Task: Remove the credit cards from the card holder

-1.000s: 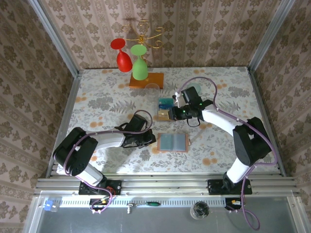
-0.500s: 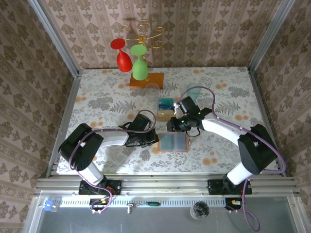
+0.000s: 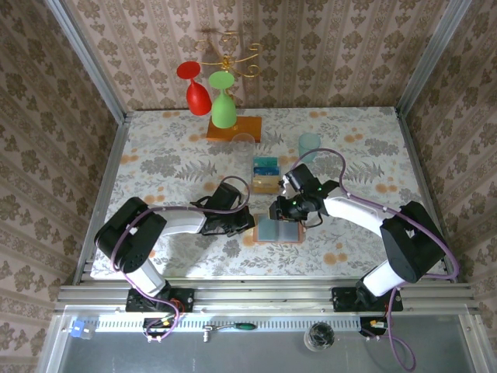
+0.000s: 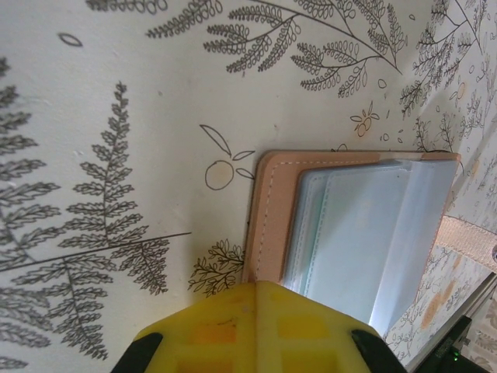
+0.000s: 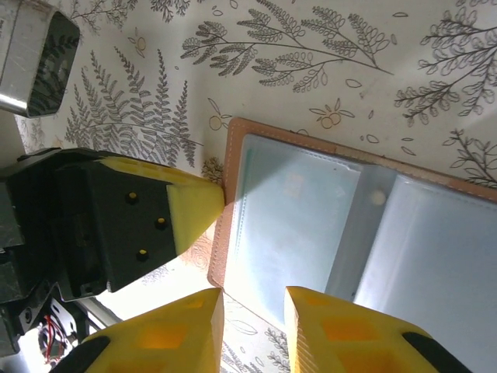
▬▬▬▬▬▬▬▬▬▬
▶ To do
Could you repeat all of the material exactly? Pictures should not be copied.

▶ Problem solution
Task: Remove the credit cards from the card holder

-1.000s: 
-0.500s: 
+0.000s: 
+0.000s: 
+0.000s: 

That was the complete answer.